Fibery grew from $80K to $290K ARR in 2021, reaching $24K MRR by January 2022. The team expanded to 24 people across 5 countries (transitioning from a Belarus-based company to fully remote), and they raised $3.1M in seed funding. Michael's 2022 goal is $1M ARR, betting on the Partners network and a startup program (free Fibery for 1 year for startups under the product's revenue threshold) to drive growth. They planned to hire a Head of Marketing and an Educator to accelerate traction.

Why It Worked
  • Extreme focus on a specific niche (product teams) proved far more effective than attempting to serve all use cases—once they narrowed their target, annual churn dropped below 15% and customer retention improved dramatically.
  • Word-of-mouth and community trust generated sustainable, high-quality growth; while Product Hunt virality brought volume, it didn't convert, whereas customer referrals and organic blog reach built genuine momentum.
  • Long development time (3+ years) allowed the team to solve hard technical problems upfront (database selection, flexible schema design) that would have constrained growth later, turning a weakness into a competitive advantage.
  • Transparent, authentic communication—honest progress reviews with metrics and failures—resonated with technical audiences and created differentiation in a crowded market, driving organic discovery.
  • The founder's prior exit (Targetprocess acquired by Apptio) and existing customer base provided credibility and insider knowledge of the problem space, allowing him to validate assumptions before building.
How to Replicate
  • 1.Conduct your first 100+ user interviews before narrowing your market; test your positioning against multiple customer segments to identify which one has the lowest churn and highest retention, then double down on that niche exclusively.
  • 2.Build a compelling product narrative and share it authentically—publish monthly progress reports with all metrics (revenue, churn, experiments) and honest reflections on failures; this builds trust and drives organic word-of-mouth.
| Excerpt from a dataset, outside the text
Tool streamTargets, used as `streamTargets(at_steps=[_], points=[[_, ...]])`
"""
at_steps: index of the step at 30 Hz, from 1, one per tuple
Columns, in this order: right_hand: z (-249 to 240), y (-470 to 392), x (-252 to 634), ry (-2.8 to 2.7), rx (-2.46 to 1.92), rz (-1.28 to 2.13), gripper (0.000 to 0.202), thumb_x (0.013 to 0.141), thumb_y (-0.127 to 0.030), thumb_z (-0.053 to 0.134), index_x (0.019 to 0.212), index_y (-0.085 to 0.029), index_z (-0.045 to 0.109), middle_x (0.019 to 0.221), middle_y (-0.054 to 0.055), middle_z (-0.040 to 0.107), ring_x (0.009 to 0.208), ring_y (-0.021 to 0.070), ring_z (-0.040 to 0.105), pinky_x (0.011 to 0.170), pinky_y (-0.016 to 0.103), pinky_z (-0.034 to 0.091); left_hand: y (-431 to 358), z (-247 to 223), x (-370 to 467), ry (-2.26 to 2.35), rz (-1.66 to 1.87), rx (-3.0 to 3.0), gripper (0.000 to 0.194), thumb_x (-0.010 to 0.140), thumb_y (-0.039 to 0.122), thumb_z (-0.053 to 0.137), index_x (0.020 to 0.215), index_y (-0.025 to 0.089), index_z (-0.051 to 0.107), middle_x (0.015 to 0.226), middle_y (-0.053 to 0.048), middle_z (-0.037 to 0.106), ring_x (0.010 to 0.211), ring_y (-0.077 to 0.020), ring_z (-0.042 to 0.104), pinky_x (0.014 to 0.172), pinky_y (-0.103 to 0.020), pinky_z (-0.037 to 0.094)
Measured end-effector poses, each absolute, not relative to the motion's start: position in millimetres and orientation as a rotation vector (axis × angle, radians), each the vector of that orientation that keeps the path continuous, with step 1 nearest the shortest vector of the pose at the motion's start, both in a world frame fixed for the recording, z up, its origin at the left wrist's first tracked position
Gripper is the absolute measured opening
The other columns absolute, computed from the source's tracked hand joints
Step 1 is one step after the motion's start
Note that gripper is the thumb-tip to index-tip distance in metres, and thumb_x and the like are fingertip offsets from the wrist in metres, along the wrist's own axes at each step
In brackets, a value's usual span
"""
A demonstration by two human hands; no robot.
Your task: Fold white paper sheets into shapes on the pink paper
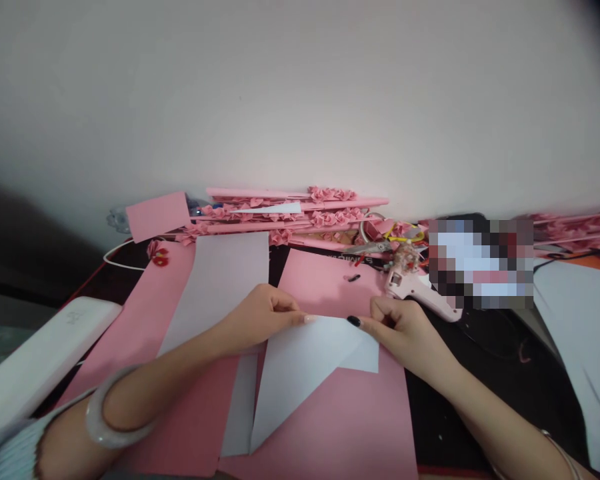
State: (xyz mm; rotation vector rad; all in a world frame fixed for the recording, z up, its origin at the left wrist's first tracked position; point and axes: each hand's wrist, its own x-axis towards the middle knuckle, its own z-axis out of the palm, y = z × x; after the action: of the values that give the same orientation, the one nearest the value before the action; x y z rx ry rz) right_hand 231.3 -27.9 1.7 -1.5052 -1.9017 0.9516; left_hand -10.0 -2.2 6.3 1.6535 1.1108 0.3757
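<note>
A folded white paper (pixel 300 373) lies over a pink sheet (pixel 350 427) in the middle. My left hand (pixel 265 317) pinches its upper left edge between thumb and curled fingers. At the upper right edge, my right hand (pixel 403 330) grips the same paper, its dark-nailed thumb on top. The paper's left side runs down to a point, and a smaller flap sticks out below my right thumb. More white paper (pixel 220 280) and another pink sheet (pixel 180 420) lie under and beside my left forearm.
Pink paper flowers on stems (pixel 330 217) line the wall. A pink glue gun (pixel 425 293), scissors (pixel 373 249) and a blurred-out object (pixel 480 263) lie behind my right hand. A white box-like object (pixel 45 360) is at left, white sheets (pixel 580 320) at right.
</note>
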Motion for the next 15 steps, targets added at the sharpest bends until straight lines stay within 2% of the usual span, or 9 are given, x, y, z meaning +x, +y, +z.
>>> streamTargets(at_steps=[5, 11, 15], points=[[5.1, -26.3, 234.9, -1.861, -1.506, 0.957, 0.044, 0.079, -0.041, 0.054, 0.053, -0.02, 0.025, 0.05, -0.007, 0.023, 0.048, 0.0078, 0.021, 0.043, 0.022, 0.018, 0.7, 3.3, -11.0, 1.111, 0.45, 1.703, 0.034, 0.08, 0.04, 0.049, 0.058, 0.014, 0.051, 0.056, 0.003, 0.038, 0.053, -0.009, 0.035, 0.049, -0.021, 0.026], [7.0, -23.3, 239.1, -1.794, -1.475, 1.007, 0.044, 0.079, -0.041, 0.054, 0.053, -0.02, 0.025, 0.05, -0.007, 0.023, 0.047, 0.0077, 0.022, 0.043, 0.022, 0.018, 1.5, 2.2, -11.9, 1.163, 0.512, 1.71, 0.046, 0.078, 0.041, 0.052, 0.05, 0.017, 0.026, 0.055, 0.005, 0.017, 0.049, -0.0075, 0.018, 0.047, -0.023, 0.014], [3.6, -21.5, 242.1, -1.741, -1.468, 1.032, 0.044, 0.079, -0.041, 0.054, 0.054, -0.02, 0.025, 0.051, -0.007, 0.022, 0.047, 0.0073, 0.021, 0.044, 0.022, 0.017, 0.7, 3.4, -11.4, 1.163, 0.537, 1.727, 0.047, 0.082, 0.043, 0.047, 0.051, 0.018, 0.021, 0.056, 0.005, 0.015, 0.049, -0.0072, 0.016, 0.047, -0.024, 0.012]])
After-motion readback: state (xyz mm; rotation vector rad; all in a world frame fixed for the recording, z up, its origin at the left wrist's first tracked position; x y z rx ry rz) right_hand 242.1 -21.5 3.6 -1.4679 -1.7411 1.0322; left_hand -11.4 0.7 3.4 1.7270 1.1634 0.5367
  • 3.Set up structured growth experiments (targeting 1-2 channels at a time) and track whether they work or not before moving to the next channel; avoid spreading efforts across too many tactics simultaneously.
  • 4.Create a partnership or referral program early and actively nurture partners with training and resources; even small partner networks can become your most valuable channel once they gain confidence in your product.
  • 5.If you have a predecessor product or user base, leverage it ruthlessly for early feedback and validation before spinning out; use insider knowledge to de-risk major technical decisions (database, architecture) early in development.